▸ Work to be completed
Look through the records below for the line with "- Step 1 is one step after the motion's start". Return that line and each one after it up to and including the line with "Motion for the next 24", exactly.

(Stored items)
..........

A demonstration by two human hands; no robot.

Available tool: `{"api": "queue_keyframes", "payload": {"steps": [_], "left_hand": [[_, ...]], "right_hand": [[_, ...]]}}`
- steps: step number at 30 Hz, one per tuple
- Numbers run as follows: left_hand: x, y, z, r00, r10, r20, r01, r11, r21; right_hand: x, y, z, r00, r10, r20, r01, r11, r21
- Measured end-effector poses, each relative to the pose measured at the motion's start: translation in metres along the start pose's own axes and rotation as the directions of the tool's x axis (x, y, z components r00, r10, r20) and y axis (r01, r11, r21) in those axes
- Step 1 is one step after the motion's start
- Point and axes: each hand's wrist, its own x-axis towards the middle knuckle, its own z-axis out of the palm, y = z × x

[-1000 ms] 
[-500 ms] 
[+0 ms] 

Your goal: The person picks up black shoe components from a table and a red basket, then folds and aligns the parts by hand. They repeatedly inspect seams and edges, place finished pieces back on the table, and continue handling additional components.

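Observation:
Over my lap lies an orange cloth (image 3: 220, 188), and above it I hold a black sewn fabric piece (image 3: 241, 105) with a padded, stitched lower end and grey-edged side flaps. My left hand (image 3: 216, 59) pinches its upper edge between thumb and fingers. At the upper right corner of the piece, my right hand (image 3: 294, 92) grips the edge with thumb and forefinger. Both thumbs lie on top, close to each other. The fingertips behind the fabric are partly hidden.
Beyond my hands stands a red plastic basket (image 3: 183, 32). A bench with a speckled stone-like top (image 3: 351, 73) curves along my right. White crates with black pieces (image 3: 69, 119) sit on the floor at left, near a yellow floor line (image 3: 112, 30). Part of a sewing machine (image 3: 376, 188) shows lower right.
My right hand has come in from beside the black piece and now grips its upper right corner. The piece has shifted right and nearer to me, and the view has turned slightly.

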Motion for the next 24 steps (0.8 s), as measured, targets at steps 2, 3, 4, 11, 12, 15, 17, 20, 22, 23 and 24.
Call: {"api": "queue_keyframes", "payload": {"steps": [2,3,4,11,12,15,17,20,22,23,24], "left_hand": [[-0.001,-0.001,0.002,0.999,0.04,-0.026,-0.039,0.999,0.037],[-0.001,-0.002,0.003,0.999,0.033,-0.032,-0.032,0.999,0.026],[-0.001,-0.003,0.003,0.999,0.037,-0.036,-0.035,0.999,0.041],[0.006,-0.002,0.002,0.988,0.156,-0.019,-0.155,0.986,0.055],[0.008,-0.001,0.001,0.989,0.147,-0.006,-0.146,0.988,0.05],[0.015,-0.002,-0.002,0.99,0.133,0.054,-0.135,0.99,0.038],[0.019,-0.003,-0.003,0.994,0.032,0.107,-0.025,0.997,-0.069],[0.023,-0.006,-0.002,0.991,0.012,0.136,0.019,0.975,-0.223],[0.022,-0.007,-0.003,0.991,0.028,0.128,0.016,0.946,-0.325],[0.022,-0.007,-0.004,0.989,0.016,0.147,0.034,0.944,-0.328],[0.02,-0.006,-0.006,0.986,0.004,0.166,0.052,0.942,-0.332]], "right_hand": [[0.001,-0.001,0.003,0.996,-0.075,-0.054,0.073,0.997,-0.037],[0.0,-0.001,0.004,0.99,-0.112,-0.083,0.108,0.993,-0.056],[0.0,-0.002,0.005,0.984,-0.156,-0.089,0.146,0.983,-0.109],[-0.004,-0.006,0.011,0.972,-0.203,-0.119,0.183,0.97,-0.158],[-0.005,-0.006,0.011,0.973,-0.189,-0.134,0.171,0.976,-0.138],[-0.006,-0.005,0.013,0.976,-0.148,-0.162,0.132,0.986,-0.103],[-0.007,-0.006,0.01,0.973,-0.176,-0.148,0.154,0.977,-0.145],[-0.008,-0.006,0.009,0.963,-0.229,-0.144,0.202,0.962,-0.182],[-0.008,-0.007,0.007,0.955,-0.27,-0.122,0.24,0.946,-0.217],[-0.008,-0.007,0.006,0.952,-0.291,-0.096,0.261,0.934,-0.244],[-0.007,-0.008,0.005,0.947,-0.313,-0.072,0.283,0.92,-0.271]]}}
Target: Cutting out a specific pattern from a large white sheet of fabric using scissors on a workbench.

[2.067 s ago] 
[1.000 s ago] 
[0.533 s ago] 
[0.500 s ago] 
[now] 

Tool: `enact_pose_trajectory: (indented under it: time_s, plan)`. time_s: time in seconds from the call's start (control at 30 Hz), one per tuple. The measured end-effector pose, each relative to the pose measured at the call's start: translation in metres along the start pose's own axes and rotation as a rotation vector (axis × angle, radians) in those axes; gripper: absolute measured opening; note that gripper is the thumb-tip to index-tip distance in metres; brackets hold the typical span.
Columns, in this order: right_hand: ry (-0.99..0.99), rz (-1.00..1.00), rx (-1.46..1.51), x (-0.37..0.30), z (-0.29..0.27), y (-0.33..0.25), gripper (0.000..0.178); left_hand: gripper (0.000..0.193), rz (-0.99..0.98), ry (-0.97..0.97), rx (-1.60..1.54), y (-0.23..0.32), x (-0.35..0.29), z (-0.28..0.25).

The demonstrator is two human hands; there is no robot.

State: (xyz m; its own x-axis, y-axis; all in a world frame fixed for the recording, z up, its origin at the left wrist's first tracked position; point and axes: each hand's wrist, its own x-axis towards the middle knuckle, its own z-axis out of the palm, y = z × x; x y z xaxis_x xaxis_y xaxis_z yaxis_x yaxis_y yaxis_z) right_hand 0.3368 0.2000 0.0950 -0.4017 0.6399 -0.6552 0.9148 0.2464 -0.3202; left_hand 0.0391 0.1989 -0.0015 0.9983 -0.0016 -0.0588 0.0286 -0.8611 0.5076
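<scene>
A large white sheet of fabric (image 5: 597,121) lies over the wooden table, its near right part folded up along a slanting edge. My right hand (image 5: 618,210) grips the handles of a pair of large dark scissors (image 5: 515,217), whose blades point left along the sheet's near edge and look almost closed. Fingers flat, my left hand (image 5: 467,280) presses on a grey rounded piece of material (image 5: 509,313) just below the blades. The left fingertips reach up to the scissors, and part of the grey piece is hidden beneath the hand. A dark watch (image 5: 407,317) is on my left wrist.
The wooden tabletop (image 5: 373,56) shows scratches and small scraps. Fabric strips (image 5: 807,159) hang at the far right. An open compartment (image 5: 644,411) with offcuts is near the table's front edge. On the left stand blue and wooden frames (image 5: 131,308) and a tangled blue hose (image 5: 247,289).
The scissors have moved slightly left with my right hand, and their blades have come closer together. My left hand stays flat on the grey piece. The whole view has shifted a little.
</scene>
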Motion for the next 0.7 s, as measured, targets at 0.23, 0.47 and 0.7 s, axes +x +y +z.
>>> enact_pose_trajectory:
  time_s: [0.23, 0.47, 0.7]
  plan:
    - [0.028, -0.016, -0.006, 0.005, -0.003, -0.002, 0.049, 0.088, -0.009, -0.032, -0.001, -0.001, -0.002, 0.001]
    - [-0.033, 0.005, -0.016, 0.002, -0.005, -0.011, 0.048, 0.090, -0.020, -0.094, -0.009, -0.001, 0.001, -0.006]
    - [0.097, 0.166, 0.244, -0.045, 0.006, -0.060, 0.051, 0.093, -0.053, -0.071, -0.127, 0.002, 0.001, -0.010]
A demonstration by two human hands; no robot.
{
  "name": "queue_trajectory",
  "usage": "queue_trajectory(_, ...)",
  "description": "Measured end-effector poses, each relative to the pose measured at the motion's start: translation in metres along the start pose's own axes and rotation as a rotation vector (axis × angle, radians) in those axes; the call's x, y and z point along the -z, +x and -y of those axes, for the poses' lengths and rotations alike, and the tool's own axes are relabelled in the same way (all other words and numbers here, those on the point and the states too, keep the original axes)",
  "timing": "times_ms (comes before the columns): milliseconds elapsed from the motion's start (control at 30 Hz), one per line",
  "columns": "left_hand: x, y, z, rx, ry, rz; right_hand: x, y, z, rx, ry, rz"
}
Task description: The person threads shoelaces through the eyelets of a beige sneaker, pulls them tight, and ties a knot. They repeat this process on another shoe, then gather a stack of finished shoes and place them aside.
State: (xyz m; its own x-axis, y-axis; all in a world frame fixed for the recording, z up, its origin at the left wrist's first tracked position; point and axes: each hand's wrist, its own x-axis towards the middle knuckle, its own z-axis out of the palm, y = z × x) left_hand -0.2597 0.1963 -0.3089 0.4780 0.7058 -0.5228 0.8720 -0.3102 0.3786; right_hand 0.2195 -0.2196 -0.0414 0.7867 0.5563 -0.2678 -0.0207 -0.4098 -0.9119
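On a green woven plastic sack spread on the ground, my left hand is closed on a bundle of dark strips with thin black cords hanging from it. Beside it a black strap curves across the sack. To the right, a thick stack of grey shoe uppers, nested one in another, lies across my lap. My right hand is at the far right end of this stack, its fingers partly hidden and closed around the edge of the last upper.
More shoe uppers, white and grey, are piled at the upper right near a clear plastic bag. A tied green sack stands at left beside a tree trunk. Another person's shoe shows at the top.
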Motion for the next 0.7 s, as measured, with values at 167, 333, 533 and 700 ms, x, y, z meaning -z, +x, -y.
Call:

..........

▸ Task output
- Step 1 is one step after the motion's start
- Point and axes: each hand's wrist, its own x-axis towards the middle knuckle, its own z-axis out of the palm, y = z × x

[-1000 ms] 
[-500 ms] 
[+0 ms] 

Your goal: The person picks up black shoe components from a table and a red basket, then folds and aligns the parts by hand. They repeatedly inspect seams and edges, place finished pieces back on the table, and continue handling additional components.

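Observation:
Over my lap lies an orange cloth (image 3: 220, 188), and above it I hold a black sewn fabric piece (image 3: 241, 105) with a padded, stitched lower end and grey-edged side flaps. My left hand (image 3: 216, 59) pinches its upper edge between thumb and fingers. At the upper right corner of the piece, my right hand (image 3: 294, 92) grips the edge with thumb and forefinger. Both thumbs lie on top, close to each other. The fingertips behind the fabric are partly hidden.
Beyond my hands stands a red plastic basket (image 3: 183, 32). A bench with a speckled stone-like top (image 3: 351, 73) curves along my right. White crates with black pieces (image 3: 69, 119) sit on the floor at left, near a yellow floor line (image 3: 112, 30). Part of a sewing machine (image 3: 376, 188) shows lower right.
My right hand has come in from beside the black piece and now grips its upper right corner. The piece has shifted right and nearer to me, and the view has turned slightly.
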
Motion for the next 24 steps (0.8 s), as measured, targets at steps 2, 3, 4, 11, 12, 15, 17, 20, 22, 23 and 24.

The exercise ends with this answer.